Jackie Lorrainne (right), associate university librarian, notarizes the ballot of Connie Fahey, who works at Olin Business School, on July 22. Lindsay Gassman of the Gephardt Institute’s voter engagement effort, stands nearby. (Photo: Joe Angeles/Washington University)
Jackie Lorrainne (right), associate university librarian, notarizes the ballot of Connie Fahey, who works at Olin Business School, on July 22, 2020. Lindsay Gassman, Gephardt’s voter engagement fellow, stands nearby. (Photo: Joe Angeles/WUSTL Photos)

In addition, Gassman and the Gephardt team, in partnership with the Center for Social Development’s Voter Access and Engagement initiative, organized online programs such as a conversation about the power of local politics with newly elected Ferguson Mayor Ella Jones and County Prosecutor Wesley Bell and a webinar with David H. Perlmutter, MD, executive vice chancellor for medical affairs and dean of the School of Medicine, and other members of the St. Louis and the university community about the August election and Amendment 2, which would expand Medicaid in the state of Missouri. Gassman is helping faculty, academic departments and student groups develop their own programs and engagement initiatives as well.

Theresa Kouo, assistant director of civic engagement education at the Gephardt Institute, says Gassman’s knowledge of the university landscape, nuanced understanding of student attitudes and skill at building partnerships with students of different backgrounds make her a vital asset.

“As a recent graduate, Lindsay is closely connected to the student experience. She gets how to navigate the variety of channels students use to get information and has great insight on the types of programs and speakers that will resonate with students,” Kouo says. “And she cares about this community.

“When I found out she was graduating early so she could work on the election, I knew she would be very dedicated,” Kouo says. “She is exactly what we need — someone with energy and excitement who can get her peers to feel that same energy and excitement about voting.”

Gassman has sparked that enthusiasm not just through education and outreach but with poll parties and “I Voted” stickers too. This fall, she hopes to recapture the fun vibe WashU Votes created in 2018 outside the Athletic Complex where students gathered for snacks, games, giveaways and live music.

“It’s important to build a culture of celebration,” Gassman says. “I want students to say, ‘Voting is part of what it means to be a WashU student.’”

That has not always been the case. In 2014, only 15% of eligible Washington University students voted for the midterm elections. Indeed, turnout was low nationwide. Still, 19% of college students overall and 36% of the general population did vote. After that election, the Gephardt Institute stepped up and launched its comprehensive Engage Democracy initiative aimed at increasing voter registration, education and turnout. The program has been a success. The Campus Vote Project has designated Washington University a Voter-Friendly Campus. And in 2018, 42% of eligible students voted in the midterm elections, exceeding by far its 2014 rate and surpassing the national campus voting rate of 39%.

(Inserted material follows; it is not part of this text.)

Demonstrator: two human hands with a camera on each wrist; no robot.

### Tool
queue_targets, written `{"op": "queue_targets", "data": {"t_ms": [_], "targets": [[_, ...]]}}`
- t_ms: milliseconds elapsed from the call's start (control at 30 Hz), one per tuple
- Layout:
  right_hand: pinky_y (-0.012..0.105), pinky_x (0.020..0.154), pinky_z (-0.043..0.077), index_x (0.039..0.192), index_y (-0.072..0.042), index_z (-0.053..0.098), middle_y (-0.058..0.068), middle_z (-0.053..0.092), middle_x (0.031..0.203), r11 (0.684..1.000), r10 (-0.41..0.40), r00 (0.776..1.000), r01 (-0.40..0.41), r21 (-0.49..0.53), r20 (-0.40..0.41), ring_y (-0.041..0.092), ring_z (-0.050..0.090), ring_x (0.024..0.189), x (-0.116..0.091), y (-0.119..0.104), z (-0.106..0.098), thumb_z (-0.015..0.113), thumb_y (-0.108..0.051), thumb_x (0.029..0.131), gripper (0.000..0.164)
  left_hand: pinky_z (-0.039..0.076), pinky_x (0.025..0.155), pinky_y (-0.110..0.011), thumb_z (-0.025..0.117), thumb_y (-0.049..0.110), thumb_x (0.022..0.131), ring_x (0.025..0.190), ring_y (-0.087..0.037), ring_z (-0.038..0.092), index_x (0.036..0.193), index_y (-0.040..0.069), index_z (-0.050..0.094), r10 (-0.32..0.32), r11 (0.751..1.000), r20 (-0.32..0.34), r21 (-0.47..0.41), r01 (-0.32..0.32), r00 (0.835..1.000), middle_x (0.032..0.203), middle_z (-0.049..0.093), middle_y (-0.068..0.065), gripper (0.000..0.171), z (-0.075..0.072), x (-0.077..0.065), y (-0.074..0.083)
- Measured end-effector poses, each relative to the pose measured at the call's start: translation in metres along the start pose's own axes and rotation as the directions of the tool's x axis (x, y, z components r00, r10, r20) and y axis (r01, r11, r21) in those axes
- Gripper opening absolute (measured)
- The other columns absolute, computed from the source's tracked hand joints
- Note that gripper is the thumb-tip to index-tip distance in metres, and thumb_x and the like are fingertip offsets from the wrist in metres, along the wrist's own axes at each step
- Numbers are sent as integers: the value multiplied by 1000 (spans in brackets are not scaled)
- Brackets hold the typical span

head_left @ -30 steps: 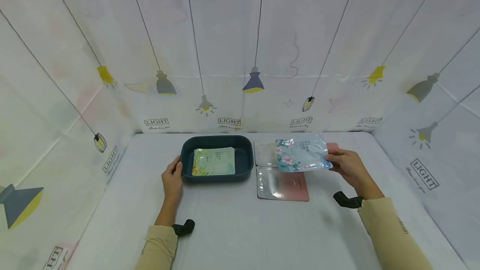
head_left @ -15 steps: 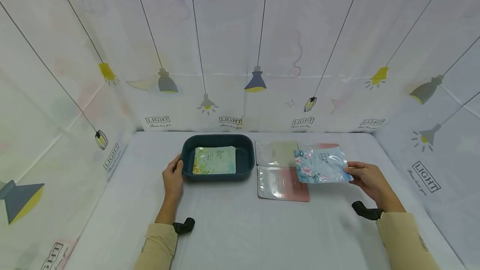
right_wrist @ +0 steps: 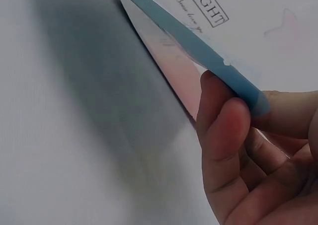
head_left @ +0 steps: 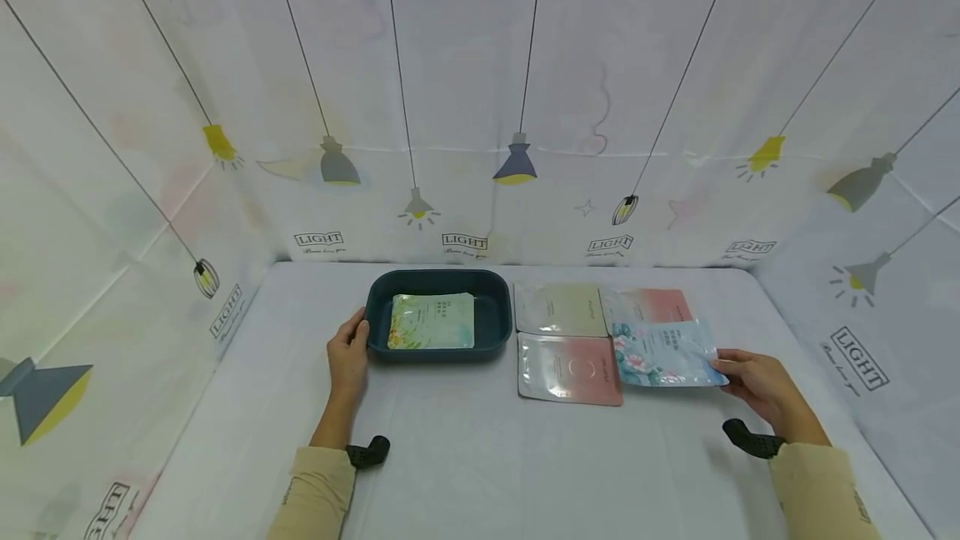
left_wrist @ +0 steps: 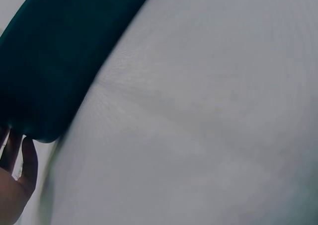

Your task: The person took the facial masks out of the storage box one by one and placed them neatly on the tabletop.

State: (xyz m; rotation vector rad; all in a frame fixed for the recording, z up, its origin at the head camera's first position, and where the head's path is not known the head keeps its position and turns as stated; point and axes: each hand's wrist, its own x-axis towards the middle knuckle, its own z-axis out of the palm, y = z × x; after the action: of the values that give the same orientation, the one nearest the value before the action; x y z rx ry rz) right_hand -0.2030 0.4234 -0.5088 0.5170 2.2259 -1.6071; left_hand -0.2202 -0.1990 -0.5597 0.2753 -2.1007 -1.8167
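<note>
My right hand (head_left: pixel 762 386) pinches the lower right corner of a blue floral sheet mask packet (head_left: pixel 663 354) between thumb and fingers. In the right wrist view this packet (right_wrist: pixel 194 41) is seen edge-on, tilted above the table with a shadow below it. Its upper edge overlaps a pink-and-silver packet (head_left: pixel 652 304) in the head view. My left hand (head_left: pixel 348 357) rests against the left end of a dark teal tray (head_left: pixel 495 332); in the left wrist view its fairly straight fingers (left_wrist: pixel 30 160) touch the tray's end. Inside the tray lies a green floral packet (head_left: pixel 432 322).
Right of the tray, a silver-and-beige packet (head_left: pixel 560 309) lies at the back, with another pink-and-silver packet (head_left: pixel 568 369) in front of it. A white cloth covers the table (head_left: pixel 540 473). Lamp-printed curtains (head_left: pixel 465 107) stand behind and at both sides.
My right hand has carried the blue packet right and toward me, lowering it and uncovering the beige packet and more of the back pink one. My left hand stays at the tray.
</note>
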Motion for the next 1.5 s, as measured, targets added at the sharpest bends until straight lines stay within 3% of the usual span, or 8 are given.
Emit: {"op": "queue_targets", "data": {"t_ms": [100, 167, 333, 500, 800, 1033, 1300, 1500], "targets": [[25, 75, 55, 147, 8, 29, -16, 61, 88, 1000, 10, 1000, -10, 6, 6, 5, 60, 81, 3, 6, -2, 61, -24, 97, 68, 38, 112, -40, 48, 25, 103, 137, -24, 45, 139, 3, 53, -2, 1000, -6, 2, 2, 1000, 143, 53, -14, 42, 0, 0, 1], [25, 75, 55, 146, 9, 30, -16, 61, 89, 1000, 9, 1000, -9, 10, 13, 5, 60, 81, 5, 10, -2, 61, -24, 96, 67, 37, 112, -43, 48, 24, 103, 137, -25, 45, 138, 3, 53, 1, 1000, -15, 2, -1, 1000, 143, 53, -15, 41, 0, 1, 2], [26, 74, 55, 144, 13, 31, -14, 61, 89, 999, -13, 1000, 13, -51, 8, 4, 61, 81, 8, 15, -1, 61, -23, 96, 67, 37, 112, -42, 48, 24, 103, 137, -25, 45, 138, 4, 53, 5, 1000, -14, 11, -5, 1000, 142, 54, -15, 41, 1, 4, 4], [25, 70, 55, 137, 16, 41, -14, 62, 87, 992, -21, 998, 13, -122, -58, 5, 60, 77, 12, 18, 1, 66, -27, 93, 66, 37, 112, -42, 48, 22, 103, 137, -24, 46, 138, 4, 54, 0, 1000, -27, 16, 0, 1000, 142, 55, -15, 40, 1, 4, 4], [27, 62, 56, 126, 16, 53, -7, 66, 77, 986, 1, 985, -30, -164, -172, 10, 62, 69, 12, 19, 7, 69, -21, 89, 55, 37, 112, -44, 48, 22, 103, 137, -27, 46, 137, 3, 54, -3, 1000, -31, 6, 3, 1000, 141, 55, -16, 40, 1, 1, 3], [27, 62, 54, 124, 13, 56, 0, 65, 81, 980, 29, 974, -73, -186, -225, 16, 58, 71, 8, 13, 9, 65, -21, 91, 48, 39, 111, -42, 48, 25, 102, 135, -31, 48, 135, 1, 55, 26, 999, -49, 19, -26, 998, 139, 56, -20, 41, 3, -1, 1], [23, 65, 55, 128, 12, 53, -5, 65, 81, 984, -12, 985, -19, -178, -173, 11, 59, 73, 10, -5, 21, 65, -31, 92, 57, 37, 112, -41, 49, 21, 103, 137, -23, 46, 138, 4, 54, -42, 999, -5, 3, 42, 999, 142, 54, -14, 39, 1, -1, 6], [23, 68, 55, 131, 10, 51, -2, 66, 88, 982, -48, 992, 27, -187, -112, 14, 60, 78, 13, -28, 41, 63, -30, 94, 56, 35, 113, -45, 45, 13, 103, 138, -30, 43, 139, -2, 50, -67, 998, 20, 5, 67, 998, 144, 51, -20, 39, 0, -8, 29]]}}
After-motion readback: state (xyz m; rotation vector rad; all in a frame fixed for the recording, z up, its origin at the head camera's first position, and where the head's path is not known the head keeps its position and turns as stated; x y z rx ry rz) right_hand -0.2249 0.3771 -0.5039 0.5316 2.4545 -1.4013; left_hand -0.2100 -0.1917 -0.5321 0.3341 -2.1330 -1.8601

As part of Gephardt’s 2018 WashU Votes campaign, Gassman registered students at voter drives. She was thrilled to see the spike in turnout, yet despite WashU Votes’ efforts to make voting both relevant and frictionless, college students still lagged behind the general population.

“I think many students feel, ‘Yes, I have the right to vote. And I will still have the right to vote in ten years, so I’ll just do it then,’” Gassman says. “But you can never take the right to vote for granted.”

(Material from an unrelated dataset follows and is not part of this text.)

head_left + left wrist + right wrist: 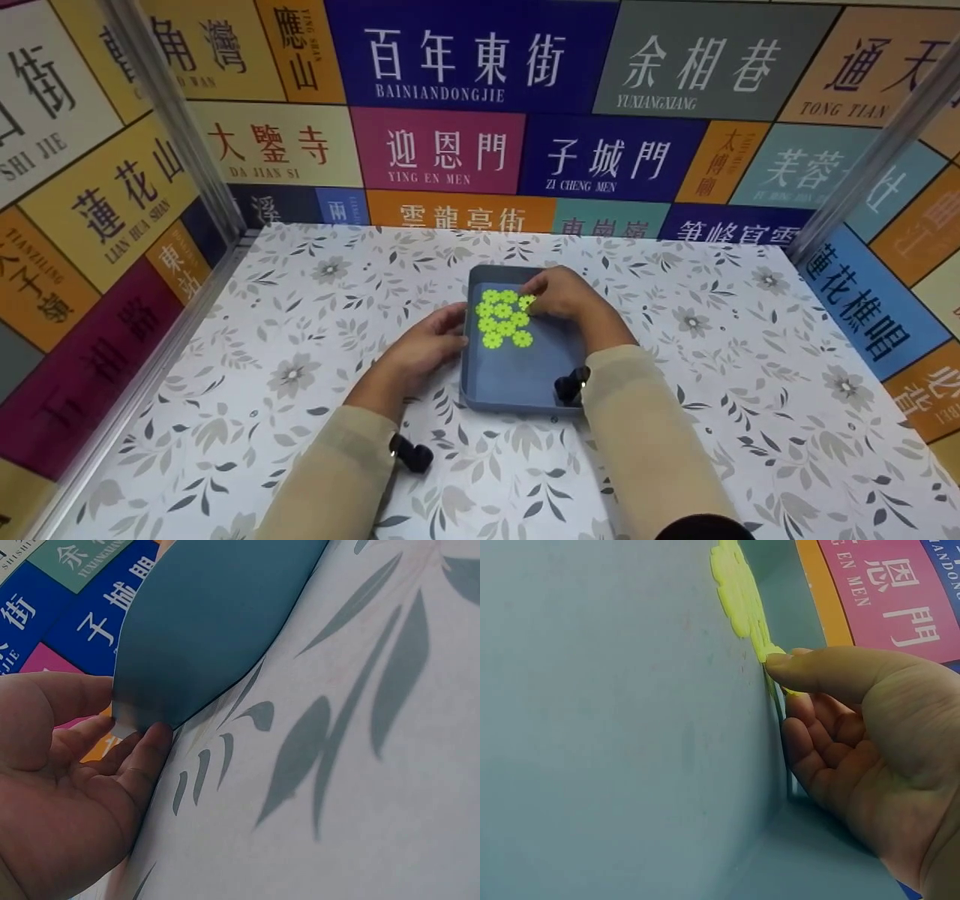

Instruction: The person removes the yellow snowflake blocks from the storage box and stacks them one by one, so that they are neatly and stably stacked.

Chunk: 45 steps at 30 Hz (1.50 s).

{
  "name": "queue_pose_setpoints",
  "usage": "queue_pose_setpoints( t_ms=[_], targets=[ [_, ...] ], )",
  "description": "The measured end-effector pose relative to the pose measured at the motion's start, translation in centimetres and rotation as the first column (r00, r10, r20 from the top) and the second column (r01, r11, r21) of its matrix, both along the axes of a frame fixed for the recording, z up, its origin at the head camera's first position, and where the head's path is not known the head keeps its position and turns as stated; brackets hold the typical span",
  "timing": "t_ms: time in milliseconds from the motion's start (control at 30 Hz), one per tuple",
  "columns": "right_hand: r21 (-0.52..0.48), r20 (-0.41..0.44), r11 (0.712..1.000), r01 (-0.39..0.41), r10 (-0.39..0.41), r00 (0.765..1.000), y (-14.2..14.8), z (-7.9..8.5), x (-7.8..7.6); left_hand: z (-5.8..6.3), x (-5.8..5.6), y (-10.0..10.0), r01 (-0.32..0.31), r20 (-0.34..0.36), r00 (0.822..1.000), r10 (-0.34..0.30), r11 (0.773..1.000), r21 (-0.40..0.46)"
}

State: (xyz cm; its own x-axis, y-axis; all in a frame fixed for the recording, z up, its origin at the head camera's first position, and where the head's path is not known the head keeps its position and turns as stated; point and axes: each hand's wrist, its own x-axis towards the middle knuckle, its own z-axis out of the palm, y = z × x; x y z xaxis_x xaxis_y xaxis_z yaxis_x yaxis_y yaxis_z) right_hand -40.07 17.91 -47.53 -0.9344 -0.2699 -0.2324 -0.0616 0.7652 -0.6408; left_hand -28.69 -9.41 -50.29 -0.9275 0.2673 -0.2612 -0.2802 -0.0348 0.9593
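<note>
My right hand (pixel 562 292) reaches over the far part of a shallow blue-grey tray (pixel 517 382). Its thumb and fingertips pinch a yellow-green, flower-shaped disc (pixel 775 651) at the right side of a cluster. Several more flower-shaped discs (pixel 495 322) lie edge to edge inside the tray, toward its left side. On the tray's left, my left hand (pixel 424 349) holds the wall, with its fingertips at the rim and outer side. In the left wrist view, the tray's outer wall (pixel 217 615) stands beside those fingertips, low over the table.
White cloth with grey leaves and flowers covers the table (pixel 292 375). Colourful panels with printed characters (pixel 465 52) rise behind and at both sides, with clear upright edges (pixel 180 120) at the corners. Small black devices (pixel 411 454) sit at both cuffs.
</note>
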Motion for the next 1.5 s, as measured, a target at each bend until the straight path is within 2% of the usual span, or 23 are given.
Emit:
queue_pose_setpoints(
  t_ms=[200,833,933,1033,1267,1500],
  targets=[
    [0.008,0.021,1.000,-0.002,0.002,1.000,0.3,0.0,-0.1,0.1,-0.1,0.1,0.007,0.003,1.000,-0.007,1.000,-0.007],
    [-0.007,0.002,0.999,-0.049,0.049,0.999,0.5,0.5,0.2,0.2,0.1,0.3,0.013,0.008,1.000,-0.013,1.000,0.007],
    [-0.053,0.003,0.998,-0.028,0.028,1.000,0.6,0.7,0.2,0.2,0.0,0.4,0.012,0.009,1.000,-0.012,1.000,0.002],
    [-0.141,0.022,0.990,0.019,-0.016,1.000,0.5,1.1,0.3,0.2,0.0,0.5,0.012,0.009,1.000,-0.012,1.000,-0.004],
    [-0.286,0.087,0.946,0.153,-0.134,0.987,0.6,2.9,0.5,0.3,0.1,0.3,0.024,0.002,1.000,-0.024,1.000,-0.003],
    [-0.399,0.071,0.905,0.146,-0.128,0.989,1.3,4.3,1.5,0.1,0.1,-0.1,0.033,-0.032,0.999,-0.032,0.999,0.019]
  ],
)
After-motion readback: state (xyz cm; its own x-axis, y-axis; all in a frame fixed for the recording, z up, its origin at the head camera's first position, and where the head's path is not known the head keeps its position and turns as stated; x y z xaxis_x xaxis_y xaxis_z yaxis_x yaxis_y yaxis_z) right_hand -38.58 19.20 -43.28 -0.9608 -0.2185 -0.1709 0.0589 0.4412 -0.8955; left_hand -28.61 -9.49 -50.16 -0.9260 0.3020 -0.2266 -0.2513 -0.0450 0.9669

She also has met students who question whether their vote will make a difference. Gassman understands their frustration. But the answer, she says, is not staying home on Election Day. It’s stepping up the other 364 days of the year.

“Call your elected representatives, participate in a protest, canvass for an initiative or a candidate,” she says. “And take the time to educate yourself and others on the issues that matter to you. Being an engaged individual isn’t about what you do on Election Day, it’s how you live your life.”